Getting and Cleaning Data - Coursera Assignment

The Task

The purpose of this assignment is to demonstrate the ability to collect, work with, and clean a data set. The goal is to prepare tidy data that can be used for later analysis.

The Data

One of the most exciting areas in all of data science right now is wearable computing. Companies like Fitbit, Nike, and Jawbone Up are racing to develop the most advanced algorithms to attract new users. The data linked to from the course website represent data collected from the accelerometers from the Samsung Galaxy S smartphone. A full description is available at the site where the data was obtained:

http://archive.ics.uci.edu/ml/datasets/Human+Activity+Recognition+Using+Smartphones

Here are the data for the project:

https://d396qusza40orc.cloudfront.net/getdata%2Fprojectfiles%2FUCI%20HAR%20Dataset.zip

Taken from the downloaded data readme

The experiments have been carried out with a group of 30 volunteers within an age bracket of 19-48 years. Each person performed six activities (WALKING, WALKING_UPSTAIRS, WALKING_DOWNSTAIRS, SITTING, STANDING, LAYING) wearing a smartphone (Samsung Galaxy S II) on the waist. Using its embedded accelerometer and gyroscope, we captured 3-axial linear acceleration and 3-axial angular velocity at a constant rate of 50Hz. The experiments have been video-recorded to label the data manually. The obtained dataset has been randomly partitioned into two sets, where 70% of the volunteers was selected for generating the training data and 30% the test data.

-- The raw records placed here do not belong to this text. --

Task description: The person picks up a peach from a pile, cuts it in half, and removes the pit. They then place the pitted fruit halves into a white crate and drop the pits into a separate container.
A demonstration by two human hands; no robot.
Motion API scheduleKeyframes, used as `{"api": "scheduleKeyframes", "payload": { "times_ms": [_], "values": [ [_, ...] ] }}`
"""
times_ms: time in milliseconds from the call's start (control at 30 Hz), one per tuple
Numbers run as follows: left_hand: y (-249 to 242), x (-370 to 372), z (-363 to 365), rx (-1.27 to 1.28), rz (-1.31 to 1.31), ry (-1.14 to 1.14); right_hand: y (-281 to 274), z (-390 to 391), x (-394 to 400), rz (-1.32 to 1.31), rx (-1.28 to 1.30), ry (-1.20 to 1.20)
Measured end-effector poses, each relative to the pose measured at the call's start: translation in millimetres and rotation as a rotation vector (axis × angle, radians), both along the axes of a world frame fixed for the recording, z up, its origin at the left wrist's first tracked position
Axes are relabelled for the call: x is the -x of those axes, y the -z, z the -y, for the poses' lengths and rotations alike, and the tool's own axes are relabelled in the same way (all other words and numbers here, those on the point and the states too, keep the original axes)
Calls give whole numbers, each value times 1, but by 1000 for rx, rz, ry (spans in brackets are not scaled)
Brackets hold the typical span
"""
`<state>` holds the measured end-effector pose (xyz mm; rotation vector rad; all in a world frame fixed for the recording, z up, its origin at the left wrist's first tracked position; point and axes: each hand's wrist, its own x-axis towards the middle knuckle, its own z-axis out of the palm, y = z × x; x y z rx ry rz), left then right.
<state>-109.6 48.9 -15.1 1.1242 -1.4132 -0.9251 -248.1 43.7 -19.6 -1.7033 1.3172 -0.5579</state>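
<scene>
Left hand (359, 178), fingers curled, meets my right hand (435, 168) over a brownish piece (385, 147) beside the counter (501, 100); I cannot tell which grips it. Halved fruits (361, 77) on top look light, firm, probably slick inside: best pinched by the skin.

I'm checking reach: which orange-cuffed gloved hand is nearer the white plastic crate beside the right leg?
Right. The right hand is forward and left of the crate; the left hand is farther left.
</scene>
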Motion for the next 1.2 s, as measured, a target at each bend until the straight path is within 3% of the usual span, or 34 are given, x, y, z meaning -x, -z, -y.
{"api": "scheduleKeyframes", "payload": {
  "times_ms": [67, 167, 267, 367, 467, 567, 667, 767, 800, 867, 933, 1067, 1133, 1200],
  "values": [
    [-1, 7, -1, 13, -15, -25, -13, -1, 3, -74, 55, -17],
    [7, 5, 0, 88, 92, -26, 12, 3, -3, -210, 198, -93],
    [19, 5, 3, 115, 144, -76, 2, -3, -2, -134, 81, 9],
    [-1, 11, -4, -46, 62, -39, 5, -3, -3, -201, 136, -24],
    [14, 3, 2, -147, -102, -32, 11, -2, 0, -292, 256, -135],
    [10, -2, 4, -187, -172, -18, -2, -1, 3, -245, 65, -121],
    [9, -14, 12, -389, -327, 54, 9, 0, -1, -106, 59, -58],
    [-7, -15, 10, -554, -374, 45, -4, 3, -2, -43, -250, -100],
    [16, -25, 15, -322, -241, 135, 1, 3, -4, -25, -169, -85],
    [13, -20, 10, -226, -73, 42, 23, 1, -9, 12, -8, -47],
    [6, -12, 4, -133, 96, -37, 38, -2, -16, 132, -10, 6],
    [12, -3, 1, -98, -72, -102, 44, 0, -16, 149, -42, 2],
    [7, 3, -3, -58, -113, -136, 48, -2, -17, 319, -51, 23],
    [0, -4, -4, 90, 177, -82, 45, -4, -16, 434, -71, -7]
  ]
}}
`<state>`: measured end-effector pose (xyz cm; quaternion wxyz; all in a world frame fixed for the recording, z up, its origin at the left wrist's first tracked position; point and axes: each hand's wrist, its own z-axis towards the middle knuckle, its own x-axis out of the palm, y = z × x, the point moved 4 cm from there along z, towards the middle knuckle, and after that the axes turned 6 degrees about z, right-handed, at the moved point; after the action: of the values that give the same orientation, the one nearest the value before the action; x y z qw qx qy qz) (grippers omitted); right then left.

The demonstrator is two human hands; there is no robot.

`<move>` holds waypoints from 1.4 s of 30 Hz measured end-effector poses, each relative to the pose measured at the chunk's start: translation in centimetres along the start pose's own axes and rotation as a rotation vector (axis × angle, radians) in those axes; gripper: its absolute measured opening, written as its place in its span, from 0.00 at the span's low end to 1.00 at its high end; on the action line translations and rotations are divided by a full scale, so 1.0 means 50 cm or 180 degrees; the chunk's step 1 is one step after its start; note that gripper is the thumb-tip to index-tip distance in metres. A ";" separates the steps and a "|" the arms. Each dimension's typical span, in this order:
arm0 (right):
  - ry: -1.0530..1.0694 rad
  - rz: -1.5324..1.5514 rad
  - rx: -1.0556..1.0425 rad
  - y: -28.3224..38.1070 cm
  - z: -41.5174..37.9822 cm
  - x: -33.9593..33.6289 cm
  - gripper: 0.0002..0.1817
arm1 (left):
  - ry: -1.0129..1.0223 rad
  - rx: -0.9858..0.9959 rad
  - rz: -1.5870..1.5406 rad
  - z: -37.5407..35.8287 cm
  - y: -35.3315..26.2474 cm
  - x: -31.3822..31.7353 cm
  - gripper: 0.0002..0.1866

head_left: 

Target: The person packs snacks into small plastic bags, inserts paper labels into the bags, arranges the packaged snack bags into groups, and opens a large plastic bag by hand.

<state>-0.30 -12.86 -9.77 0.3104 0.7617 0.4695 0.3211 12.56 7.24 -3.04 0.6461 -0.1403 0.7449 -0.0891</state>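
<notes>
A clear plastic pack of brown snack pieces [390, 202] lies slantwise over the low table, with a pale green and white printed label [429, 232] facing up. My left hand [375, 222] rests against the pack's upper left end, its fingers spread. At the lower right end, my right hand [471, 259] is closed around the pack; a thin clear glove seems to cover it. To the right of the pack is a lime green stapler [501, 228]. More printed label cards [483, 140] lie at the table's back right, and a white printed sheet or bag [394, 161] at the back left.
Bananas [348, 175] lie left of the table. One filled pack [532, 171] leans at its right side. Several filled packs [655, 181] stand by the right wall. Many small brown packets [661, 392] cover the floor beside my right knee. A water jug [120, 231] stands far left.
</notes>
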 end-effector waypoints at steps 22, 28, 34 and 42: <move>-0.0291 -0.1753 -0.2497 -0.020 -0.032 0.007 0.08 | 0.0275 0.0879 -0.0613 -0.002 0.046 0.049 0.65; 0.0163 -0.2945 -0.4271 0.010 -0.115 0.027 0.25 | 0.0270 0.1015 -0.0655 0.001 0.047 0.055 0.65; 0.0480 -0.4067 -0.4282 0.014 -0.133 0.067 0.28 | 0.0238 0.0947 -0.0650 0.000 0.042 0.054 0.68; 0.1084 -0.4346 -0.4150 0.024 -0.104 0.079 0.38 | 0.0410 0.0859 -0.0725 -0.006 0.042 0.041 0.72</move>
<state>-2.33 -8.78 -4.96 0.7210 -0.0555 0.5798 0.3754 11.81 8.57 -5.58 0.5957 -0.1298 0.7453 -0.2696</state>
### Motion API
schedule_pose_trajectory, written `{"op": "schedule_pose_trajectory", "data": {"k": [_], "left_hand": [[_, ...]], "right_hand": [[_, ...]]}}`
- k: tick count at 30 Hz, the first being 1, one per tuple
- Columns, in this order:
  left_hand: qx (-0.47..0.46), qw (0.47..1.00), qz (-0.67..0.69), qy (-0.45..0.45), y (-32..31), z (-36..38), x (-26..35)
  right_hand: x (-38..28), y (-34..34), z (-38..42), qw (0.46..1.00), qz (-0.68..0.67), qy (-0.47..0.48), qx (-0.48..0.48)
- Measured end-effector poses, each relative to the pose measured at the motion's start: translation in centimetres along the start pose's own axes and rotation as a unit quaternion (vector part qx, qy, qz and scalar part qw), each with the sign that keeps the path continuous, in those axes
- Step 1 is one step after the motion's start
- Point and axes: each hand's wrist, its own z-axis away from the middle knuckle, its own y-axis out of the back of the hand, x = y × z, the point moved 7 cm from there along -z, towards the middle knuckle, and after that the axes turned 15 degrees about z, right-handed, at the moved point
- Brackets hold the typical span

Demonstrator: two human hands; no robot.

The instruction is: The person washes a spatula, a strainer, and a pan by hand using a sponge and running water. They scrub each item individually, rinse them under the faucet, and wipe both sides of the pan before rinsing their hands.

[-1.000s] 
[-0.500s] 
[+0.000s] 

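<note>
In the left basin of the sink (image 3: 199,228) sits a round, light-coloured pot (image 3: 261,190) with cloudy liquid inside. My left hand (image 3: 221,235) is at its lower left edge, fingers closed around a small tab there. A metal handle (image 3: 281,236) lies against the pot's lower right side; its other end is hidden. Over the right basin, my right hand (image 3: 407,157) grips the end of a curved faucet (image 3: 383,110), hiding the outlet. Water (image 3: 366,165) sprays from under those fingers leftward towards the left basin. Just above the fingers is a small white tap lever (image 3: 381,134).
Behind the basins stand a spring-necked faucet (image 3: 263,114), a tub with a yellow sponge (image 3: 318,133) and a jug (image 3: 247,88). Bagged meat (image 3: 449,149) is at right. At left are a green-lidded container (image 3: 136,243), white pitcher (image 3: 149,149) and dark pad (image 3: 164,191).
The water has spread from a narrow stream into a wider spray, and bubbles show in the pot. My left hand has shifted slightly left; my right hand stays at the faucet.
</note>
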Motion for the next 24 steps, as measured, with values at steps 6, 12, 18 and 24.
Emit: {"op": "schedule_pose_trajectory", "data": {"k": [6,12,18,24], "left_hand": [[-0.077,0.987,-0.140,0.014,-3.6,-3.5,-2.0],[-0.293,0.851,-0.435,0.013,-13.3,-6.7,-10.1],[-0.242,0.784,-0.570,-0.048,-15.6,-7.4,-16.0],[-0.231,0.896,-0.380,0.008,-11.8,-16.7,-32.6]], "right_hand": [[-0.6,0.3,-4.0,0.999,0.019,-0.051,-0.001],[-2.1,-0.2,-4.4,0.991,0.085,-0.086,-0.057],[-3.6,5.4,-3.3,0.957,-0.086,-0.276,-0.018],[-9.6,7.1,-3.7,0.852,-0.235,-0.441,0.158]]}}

The sensor signals (accelerometer and gyroscope) were pre-processed by applying noise filters and then sampled in fixed-width sliding windows of 2.56 sec and 50% overlap (128 readings/window). The sensor acceleration signal, which has gravitational and body motion components, was separated using a Butterworth low-pass filter into body acceleration and gravity. The gravitational force is assumed to have only low frequency components, therefore a filter with 0.3 Hz cutoff frequency was used. From each window, a vector of features was obtained by calculating variables from the time and frequency domain. See 'features_info.txt' for more details.

The Analysis

In this repo there is a script called run_analysis.R This script performs the following steps required by the assignment

  1. Merges the training and the test sets to create one data set.
  2. Extracts only the measurements on the mean and standard deviation for each measurement.
  3. Uses descriptive activity names to name the activities in the data set
  4. Appropriately labels the data set with descriptive variable names.
  5. From the data set in step 4, creates a second, independent tidy data set with the average of each variable for each activity and each subject.

In more detail

Once you have downloaded the referenced dataset above and decompressed it into the working directoy where the run_analysis.R script resides you should be able to load and run the run_analysis function.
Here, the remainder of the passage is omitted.